Так вот, мы прошли курс подготовки. Среди преподавателей был старший лейтенант Арбузов, «теоретик», но прошел вместе с нами подготовку и впоследствии летал как воздушный стрелок, хотя звание у него было старший лейтенант.
1.7.1944. Экипаж самолета Ил-2 17 ГШАП. Гвардии лейтенант В.Н. Парфенов и гвардии сержант Е.П. Пестеров
— Вы начали летать с какого периода?
— Июль 1943 года. С первым командиром я не сделал ни одного боевого вылета, он погиб при облете. Его звали Михаил Фордапалов, я к нему только-только был назначен. Он погиб при облете самолета после замены двигателя: вошел в слишком крутой вираж, свалился на крыло и погиб. Это было в Шонгуе. С ним я летал на тренировочные полеты, а на боевые не летал. Потом меня включили в экипаж командира звена гвардии лейтенанта Василия Никитовича Парфенова — очень смелого, отважного летчика. Я очень благодарен ему за то учение, которое он мне провел. Когда командир полка, выстроив летный состав, знакомил с очередным заданием и спрашивал: «Кто хочет лететь?», он неизменно поднимал руку: «Мы». Это командир полка ценил и на все ответственные задания отправлял экипаж Парфенова.

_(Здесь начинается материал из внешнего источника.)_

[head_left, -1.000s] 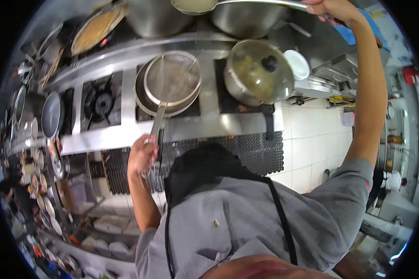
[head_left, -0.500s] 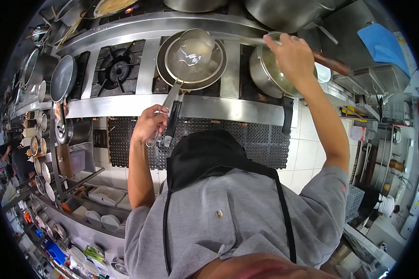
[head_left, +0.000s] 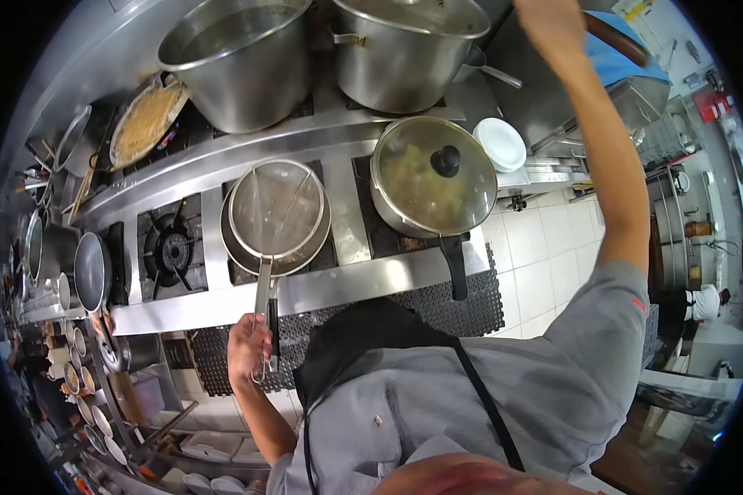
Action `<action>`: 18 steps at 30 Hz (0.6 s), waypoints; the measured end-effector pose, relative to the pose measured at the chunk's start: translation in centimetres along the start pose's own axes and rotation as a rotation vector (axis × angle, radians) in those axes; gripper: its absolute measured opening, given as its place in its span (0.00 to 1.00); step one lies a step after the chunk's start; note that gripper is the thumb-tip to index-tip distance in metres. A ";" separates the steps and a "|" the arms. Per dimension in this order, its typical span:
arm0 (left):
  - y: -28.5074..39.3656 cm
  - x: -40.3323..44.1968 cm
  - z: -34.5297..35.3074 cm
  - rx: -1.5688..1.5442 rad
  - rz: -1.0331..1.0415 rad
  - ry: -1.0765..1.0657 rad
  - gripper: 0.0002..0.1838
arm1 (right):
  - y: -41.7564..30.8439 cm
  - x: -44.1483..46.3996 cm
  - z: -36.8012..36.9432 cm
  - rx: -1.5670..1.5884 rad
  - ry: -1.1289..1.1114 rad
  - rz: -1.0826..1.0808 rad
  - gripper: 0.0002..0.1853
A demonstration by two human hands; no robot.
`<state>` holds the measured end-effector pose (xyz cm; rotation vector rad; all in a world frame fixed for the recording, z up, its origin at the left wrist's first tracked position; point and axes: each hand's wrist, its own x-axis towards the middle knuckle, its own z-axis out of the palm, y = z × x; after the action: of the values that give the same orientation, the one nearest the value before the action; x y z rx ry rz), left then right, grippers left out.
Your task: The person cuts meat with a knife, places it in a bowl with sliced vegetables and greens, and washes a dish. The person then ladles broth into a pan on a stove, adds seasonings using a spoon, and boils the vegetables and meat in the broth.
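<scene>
My left hand (head_left: 249, 345) is closed around the metal handle of a round mesh strainer (head_left: 276, 206). The strainer rests over a pan (head_left: 326, 235) on the burner, and the pan's black handle points toward me beside my hand. At the top edge, my right hand (head_left: 553, 29) is raised and closed on a ladle, whose brown wooden handle (head_left: 615, 39) sticks out to the right. The ladle's bowl is out of view.
Right of the strainer stands a glass-lidded pot (head_left: 433, 186) with yellowish food inside. Two tall stockpots (head_left: 239, 91) stand at the back. A tray of food (head_left: 146, 124) lies behind left, a frying pan (head_left: 93, 272) at far left. White plates (head_left: 501, 144) sit right of the pot.
My right hand has carried the ladle from over the strainer up and away toward the back right. The view has shifted, showing more of the back of the stove. My left hand keeps its hold.
</scene>
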<state>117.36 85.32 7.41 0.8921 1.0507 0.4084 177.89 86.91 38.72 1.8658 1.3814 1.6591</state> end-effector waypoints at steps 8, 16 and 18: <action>-0.7 -0.4 2.1 -0.081 -0.015 0.054 0.08 | -6.1 1.7 13.5 0.165 -0.229 -0.135 0.06; -0.5 -0.9 2.7 -0.067 -0.034 0.083 0.09 | -1.6 2.7 13.6 1.038 -1.147 0.525 0.10; -0.6 -0.7 2.5 -0.084 -0.032 0.079 0.10 | 0.6 2.9 12.1 0.938 -1.226 0.473 0.10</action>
<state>119.15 83.45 7.81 0.7889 1.1104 0.4608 188.49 93.27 37.36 2.9648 1.1450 -0.4091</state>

— Вы помнйте свой первый боевой вылет?
— Да. Мы штурмовали штаб 6-й горно-егерской дивизии в районе Титовки. Восьмерку наших штурмовиков повел сам командир полка гвардии майор Андреев. Эта восьмерка представляла собой четыре пары. Прикрывали нас истребители 20-го гвардейского полка, в котором я когда-то служил. Мы взяли курс примерно на 285 градусов и вышли севернее Титовских мостов — там находился штаб. Мы зашли с севера, зенитки нас обстреляли, но поскольку заход был с севера, то они уже не сумели поразить нас в начале атаки. Поэтому мы сделали два захода, разбомбили два или три дома, траншеи, огневые точки — и благополучно, без потерь, вернулись на свой аэродром. Это был мой первый боевой вылет.